Did you envisage creating this project and how much of an impact it would have supporting women?

I didn’t think about it too much to be honest – I just knew I wanted to do something to stop others going through what I had. Myself and a friend, Celia, who lives locally to me decided to set up an art project called #PMDDpostcards to try and share the experience of others living with PMDD and how it feels to go through it. As people started sharing their stories, that soon spiraled into something bigger. We needed to push for change. I didn’t expect it to grow as big as it has done – but it makes sense to try to have efforts collated into one place and push together from a place of strength in numbers.

What’s been the biggest challenges around it?

Oh there has been a few. Whilst we were building the project we were all still cycling and being taken down by PMDD every month so it’s hard to be consistent – but it’s a great team and everyone helps each other when the chips were down. I was very poorly when I went onto the chemical menopause treatment and had to give up work – the project was a blessing and gave me something to get up for and give me focus. We have been very fortunate to be taken under the wings of those at IAPMD (who I now work for!) and so have been given a wealth of information and support there.

How have the public been receptive towards your work?

We have found people to be pretty receptive and interested and genuinely surprised that such a serious condition could exist but they have never heard of it. Of course there is the often ‘oh yes I get PMS too’ comment but more often than not the response is “I think my sister in law/best friend/cousins freind may have that – I will tell them about it!”

Where do you see yourself in 5 years?

Blumming ‘eck – that’s a question! I have no idea. I am 16 months post op (Total Hysterectomy with Bilateral oophorectomy – which means ovaries out too!) and I have only just started feeling better and getting back on my feet so I am just finding my way in this new world! Hopefully Vicious Cycle will no longer need to exist – that would be ace. In an ideal world we would not be needed as PMDD would be mainstream, understood and represented. In the words of Gabby Edlin (of Bloody Good Period period poverty project) – “We don’t want our project to have to exist – we want to kamikaze into the ground” If not – then ideally we will have passed down the torch and have new people who dig in and use what we have created to continue raising awareness.

What’s been your biggest “yes” moment?

Getting a video call from a woman who had heard about PMDD on the radio (which wasn’t directly us, but we were involved along the line!). She told me she’s been suffering for years and was regularly suicidal. She had made up her mind to end her life. She had her funeral planned. Her niece heard about PMDD on Radio 1 Newsbeat and immediately called her up. She did her research, pushed for a diagnosis and went on to very quickly have a total hysterectomy with ovary removal and was thriving. She had me in tears.

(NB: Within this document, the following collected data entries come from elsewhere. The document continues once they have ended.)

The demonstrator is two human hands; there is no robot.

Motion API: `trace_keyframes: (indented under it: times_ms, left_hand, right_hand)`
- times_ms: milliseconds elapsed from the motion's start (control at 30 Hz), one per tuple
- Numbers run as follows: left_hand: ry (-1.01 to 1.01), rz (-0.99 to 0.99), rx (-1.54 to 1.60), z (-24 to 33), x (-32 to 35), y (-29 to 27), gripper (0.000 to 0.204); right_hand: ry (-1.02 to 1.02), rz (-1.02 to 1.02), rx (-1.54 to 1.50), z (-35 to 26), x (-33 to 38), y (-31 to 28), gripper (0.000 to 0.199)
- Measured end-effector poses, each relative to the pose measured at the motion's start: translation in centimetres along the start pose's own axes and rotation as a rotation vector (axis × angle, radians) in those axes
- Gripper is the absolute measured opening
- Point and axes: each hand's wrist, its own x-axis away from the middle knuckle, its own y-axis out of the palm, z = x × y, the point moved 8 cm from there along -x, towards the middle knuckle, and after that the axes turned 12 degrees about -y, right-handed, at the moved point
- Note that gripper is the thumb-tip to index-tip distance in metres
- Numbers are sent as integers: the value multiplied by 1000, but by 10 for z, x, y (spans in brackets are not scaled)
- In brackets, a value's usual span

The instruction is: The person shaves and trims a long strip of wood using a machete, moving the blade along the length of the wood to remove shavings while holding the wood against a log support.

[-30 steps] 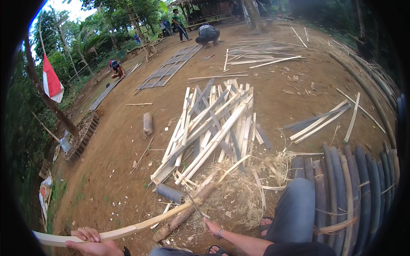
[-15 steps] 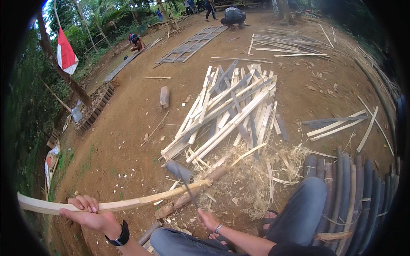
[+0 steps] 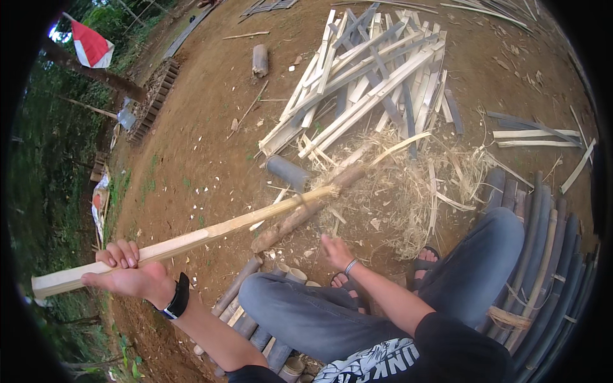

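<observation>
My left hand [image 3: 121, 265] is closed round the near end of a long pale bamboo strip [image 3: 211, 235]. The strip slopes up to the right, and its yellowish far end lies across a brown log [image 3: 287, 226] on the ground. Low in front of my knees, my right hand [image 3: 337, 253] is closed on a long knife. Its dark blade [image 3: 302, 203] is smeared by motion close to the strip's far end; its handle is hidden in my fingers. A short grey bamboo piece [image 3: 287, 172] lies just beyond the log.
Ahead is a large heap of split bamboo strips [image 3: 377, 76], with curled shavings [image 3: 408, 191] on its near side. Dark bamboo poles [image 3: 543, 274] are bundled at my right. More cut bamboo lengths [image 3: 260, 339] lie beside my left leg. A short log [image 3: 260, 60] stands farther off.
My view has tipped downward, so the scene sits higher. The blade, sharp and slanting over the strip before, is now blurred near its far end. My left hand keeps its hold.
</observation>
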Motion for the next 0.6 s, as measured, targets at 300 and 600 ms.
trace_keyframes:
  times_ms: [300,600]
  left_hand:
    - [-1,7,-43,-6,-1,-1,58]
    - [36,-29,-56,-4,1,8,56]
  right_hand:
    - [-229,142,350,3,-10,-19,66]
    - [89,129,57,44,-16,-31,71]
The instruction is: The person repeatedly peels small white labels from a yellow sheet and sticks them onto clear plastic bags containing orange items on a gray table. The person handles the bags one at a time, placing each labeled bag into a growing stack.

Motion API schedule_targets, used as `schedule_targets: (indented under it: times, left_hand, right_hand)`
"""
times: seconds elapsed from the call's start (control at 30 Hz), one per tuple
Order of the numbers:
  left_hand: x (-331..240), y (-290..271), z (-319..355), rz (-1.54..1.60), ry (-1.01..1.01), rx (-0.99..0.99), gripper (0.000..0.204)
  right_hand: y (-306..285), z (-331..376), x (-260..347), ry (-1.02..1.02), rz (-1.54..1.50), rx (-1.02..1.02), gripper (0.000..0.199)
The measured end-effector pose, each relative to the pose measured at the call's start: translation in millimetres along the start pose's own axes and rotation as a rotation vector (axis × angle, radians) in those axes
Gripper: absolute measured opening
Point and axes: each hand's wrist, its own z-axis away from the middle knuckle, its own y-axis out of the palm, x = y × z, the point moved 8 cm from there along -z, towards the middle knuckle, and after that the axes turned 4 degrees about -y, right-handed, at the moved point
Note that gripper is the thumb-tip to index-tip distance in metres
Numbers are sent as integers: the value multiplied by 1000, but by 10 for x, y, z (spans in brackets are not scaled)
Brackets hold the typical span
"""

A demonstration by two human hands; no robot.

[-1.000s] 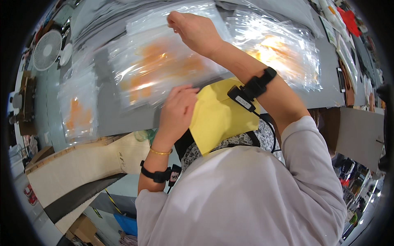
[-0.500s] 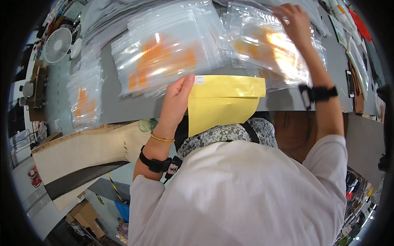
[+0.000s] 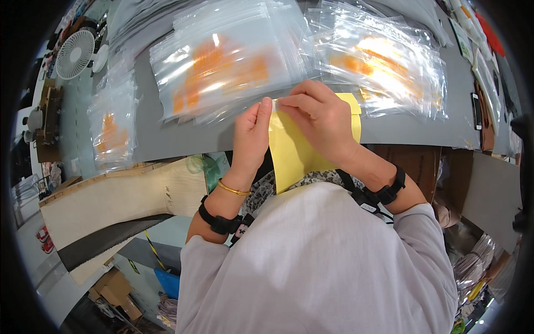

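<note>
My left hand [image 3: 251, 133] is closed on the upper left corner of a yellow paper sheet [image 3: 293, 158], thumb on top. The sheet hangs toward my lap, with a folded edge along its top. Over it, my right hand [image 3: 325, 119] is closed in a pinch, thumb and forefinger meeting at the same corner beside my left thumb. A speck of white shows between the fingertips; what they pinch is too small and covered to make out. Just beyond my hands lie two piles of clear plastic bags with orange print, a middle pile [image 3: 239, 55] and a right pile [image 3: 384, 67].
A smaller row of clear bags [image 3: 114, 131] lies at the table's left end. Grey cloth [image 3: 150, 22] is heaped at the back. A phone [image 3: 476, 111] rests near the right edge, and a white fan [image 3: 76, 54] stands at far left. A pale board [image 3: 122, 195] sits below the table's left front.
My right hand has come from the right pile of bags to the yellow sheet's upper left corner. My left hand, still holding the sheet, has shifted slightly right.
</note>
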Motion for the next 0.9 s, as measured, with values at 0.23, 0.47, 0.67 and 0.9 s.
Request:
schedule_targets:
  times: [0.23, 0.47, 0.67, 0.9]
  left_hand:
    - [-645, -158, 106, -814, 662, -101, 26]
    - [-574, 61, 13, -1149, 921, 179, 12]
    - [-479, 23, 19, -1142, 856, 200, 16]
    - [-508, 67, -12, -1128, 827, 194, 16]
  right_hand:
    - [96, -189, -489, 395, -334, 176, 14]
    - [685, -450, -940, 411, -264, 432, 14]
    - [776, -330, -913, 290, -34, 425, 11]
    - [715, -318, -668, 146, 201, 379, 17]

Do you think that issues around women’s health in particular are downplayed?

Definitely! Especially anything involving pain or suffering – like we cannot be trusted to make rational judgement!?

Pain? = Overreacting.

Suicidal? = “Hysterical”

Self advocating? = Pushy

Being informed about the condition? = Above our stations

Desperate for help? = Attention seeking

Anyone who is involved with women’s health will be full of stories of how they/others have been left feeling unheard and patronised. Every person will have stories of neglect and the impact of that neglect. Every person will have stories of women leaving doctors offices in tears.

How important is it to encourage conversations around, periods, women’s health and period poverty?

Very. Only by talking about it will we be able to normalise it and share key knowledge. To smash stigma it has to become a normal part of conversation.

How do you think we can combat this in society?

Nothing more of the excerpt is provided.